Net sales were $9.7 million, including $5.8 million in OEM net sales and $3.7 million in DTC net sales, reflecting softer demand in the RV market, particularly in the Company's core RV-related channels, as well as the Company's ongoing focus on higher-value OEM and commercial opportunities.

Gross profit was $1.7 million, with a gross margin of 17.6%, compared to gross profit of $3.9 million and gross margin of 29.4%. First quarter gross margin was impacted by lower unit volume of batteries and accessory sale**.** Operating Expenses totaled $7.4 million, compared to $9.8 million, primarily driven by the Company's targeted cost reduction measures.

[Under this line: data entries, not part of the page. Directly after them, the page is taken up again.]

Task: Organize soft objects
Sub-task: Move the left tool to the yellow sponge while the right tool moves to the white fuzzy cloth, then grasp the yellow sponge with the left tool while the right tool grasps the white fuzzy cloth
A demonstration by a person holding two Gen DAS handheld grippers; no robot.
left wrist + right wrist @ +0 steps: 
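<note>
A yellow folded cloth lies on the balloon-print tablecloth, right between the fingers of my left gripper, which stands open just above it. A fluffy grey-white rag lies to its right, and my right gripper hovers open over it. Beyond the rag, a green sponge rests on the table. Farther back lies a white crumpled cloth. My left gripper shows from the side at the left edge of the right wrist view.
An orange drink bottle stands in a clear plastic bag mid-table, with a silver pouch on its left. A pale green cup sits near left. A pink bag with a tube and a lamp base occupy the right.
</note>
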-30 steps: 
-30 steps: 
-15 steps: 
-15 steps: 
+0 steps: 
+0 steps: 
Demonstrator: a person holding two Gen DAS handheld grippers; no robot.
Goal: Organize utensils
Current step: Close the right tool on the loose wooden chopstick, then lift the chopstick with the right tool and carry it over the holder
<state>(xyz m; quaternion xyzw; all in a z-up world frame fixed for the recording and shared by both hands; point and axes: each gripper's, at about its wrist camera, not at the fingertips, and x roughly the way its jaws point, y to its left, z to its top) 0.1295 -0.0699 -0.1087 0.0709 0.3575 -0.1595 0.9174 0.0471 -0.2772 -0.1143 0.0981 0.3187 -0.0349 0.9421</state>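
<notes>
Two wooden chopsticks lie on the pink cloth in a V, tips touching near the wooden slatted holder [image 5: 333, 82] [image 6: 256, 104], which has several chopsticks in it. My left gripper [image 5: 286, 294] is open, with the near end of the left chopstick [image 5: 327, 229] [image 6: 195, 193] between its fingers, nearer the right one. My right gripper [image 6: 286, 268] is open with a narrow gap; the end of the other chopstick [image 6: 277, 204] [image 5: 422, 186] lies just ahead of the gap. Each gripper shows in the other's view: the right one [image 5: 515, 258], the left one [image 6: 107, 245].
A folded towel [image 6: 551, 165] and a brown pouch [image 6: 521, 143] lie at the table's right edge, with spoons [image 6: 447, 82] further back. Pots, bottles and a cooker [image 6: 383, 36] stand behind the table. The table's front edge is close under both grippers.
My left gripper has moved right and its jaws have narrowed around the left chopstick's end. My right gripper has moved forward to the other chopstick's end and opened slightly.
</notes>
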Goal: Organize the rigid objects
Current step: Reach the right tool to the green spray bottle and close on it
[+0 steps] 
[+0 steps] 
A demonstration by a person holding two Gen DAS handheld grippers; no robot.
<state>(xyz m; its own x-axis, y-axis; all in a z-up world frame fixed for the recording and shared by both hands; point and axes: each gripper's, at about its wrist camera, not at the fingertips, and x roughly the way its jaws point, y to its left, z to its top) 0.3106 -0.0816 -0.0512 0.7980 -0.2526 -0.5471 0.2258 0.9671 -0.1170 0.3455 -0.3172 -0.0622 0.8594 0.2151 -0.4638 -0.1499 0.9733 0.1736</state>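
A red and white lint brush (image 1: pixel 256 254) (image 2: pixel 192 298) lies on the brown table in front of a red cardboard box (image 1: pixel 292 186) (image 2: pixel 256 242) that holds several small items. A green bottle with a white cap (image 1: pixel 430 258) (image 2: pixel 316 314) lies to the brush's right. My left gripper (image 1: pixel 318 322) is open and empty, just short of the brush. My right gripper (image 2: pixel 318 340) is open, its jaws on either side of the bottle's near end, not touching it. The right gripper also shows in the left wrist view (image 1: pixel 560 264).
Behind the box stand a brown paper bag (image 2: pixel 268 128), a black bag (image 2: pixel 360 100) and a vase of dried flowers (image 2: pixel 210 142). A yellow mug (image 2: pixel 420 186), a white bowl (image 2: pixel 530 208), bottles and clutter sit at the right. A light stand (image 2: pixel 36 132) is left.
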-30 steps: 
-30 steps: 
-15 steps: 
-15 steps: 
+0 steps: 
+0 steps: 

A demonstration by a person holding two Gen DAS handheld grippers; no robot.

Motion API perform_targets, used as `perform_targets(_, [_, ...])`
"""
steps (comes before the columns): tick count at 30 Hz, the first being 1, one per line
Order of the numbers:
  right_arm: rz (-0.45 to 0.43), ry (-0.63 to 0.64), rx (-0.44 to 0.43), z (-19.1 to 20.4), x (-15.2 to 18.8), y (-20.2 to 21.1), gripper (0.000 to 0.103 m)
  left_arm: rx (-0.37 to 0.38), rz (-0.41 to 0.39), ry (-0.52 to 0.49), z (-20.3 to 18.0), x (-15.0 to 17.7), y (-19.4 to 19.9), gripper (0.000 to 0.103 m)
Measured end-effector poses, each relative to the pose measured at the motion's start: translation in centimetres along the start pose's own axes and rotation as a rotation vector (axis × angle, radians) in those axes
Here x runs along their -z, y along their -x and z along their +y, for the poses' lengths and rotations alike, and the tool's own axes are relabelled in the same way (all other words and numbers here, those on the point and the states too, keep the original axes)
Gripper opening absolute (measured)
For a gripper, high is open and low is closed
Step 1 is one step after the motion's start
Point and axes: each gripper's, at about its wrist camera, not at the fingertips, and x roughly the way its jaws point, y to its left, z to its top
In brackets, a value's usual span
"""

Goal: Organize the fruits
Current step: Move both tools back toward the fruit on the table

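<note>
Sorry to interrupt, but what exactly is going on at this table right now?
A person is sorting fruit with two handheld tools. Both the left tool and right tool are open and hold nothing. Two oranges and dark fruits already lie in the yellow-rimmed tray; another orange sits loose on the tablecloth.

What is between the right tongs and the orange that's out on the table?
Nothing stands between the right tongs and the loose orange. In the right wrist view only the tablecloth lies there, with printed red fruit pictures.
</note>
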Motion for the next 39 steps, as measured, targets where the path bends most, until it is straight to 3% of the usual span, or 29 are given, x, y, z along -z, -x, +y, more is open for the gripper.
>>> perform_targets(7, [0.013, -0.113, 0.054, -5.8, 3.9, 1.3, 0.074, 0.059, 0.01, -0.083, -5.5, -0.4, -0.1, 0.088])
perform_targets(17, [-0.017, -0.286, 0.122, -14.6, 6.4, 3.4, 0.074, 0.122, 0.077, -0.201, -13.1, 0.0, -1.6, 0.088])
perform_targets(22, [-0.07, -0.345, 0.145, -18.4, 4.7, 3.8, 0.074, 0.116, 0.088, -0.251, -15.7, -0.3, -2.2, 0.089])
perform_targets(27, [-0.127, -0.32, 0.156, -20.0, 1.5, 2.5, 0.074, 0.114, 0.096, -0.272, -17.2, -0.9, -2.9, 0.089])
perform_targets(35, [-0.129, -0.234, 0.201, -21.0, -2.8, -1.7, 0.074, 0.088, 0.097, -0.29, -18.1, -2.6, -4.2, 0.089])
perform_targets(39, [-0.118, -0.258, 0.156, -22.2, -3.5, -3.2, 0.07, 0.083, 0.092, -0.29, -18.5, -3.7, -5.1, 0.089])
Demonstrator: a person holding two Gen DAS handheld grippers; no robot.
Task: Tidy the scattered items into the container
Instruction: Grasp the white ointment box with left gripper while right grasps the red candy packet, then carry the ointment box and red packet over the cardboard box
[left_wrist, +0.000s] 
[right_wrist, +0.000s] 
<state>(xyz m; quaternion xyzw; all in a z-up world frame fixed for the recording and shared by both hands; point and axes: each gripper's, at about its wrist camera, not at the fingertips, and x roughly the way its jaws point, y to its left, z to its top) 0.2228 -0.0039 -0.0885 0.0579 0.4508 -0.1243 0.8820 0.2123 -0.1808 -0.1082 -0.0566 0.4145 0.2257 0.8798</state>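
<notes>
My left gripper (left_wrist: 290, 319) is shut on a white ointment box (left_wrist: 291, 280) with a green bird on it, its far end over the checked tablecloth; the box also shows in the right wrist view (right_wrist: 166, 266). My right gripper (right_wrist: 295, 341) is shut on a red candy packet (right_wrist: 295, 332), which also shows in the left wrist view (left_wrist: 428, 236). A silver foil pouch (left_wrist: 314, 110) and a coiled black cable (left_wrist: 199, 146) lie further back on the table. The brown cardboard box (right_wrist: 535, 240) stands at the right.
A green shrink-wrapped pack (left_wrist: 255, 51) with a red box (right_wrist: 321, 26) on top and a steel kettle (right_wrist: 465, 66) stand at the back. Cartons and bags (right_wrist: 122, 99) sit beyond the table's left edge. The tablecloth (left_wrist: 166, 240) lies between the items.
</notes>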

The Company reported a Net Loss of $(6.6) million and a Net Loss Attributable to Common Shareholders of $(7.7) million, or $(**0.64**) per diluted share. Adjusted EBITDA excluding stock-based compensation, changes in the fair market value of our warrants, and other one-time expenses, was $(4.6) million.

**Summary and Outlook**

"Looking ahead, we remain focused on expanding OEM relationships, improving operational efficiency, and maintaining disciplined execution as we drive toward growth and profitability. We also continue to advance our long-term technology roadmap, supported by our recent selection for more than $500,000 in additional non-dilutive Nevada Tech Hub funding to expand our in-house battery development, testing, and validation capabilities.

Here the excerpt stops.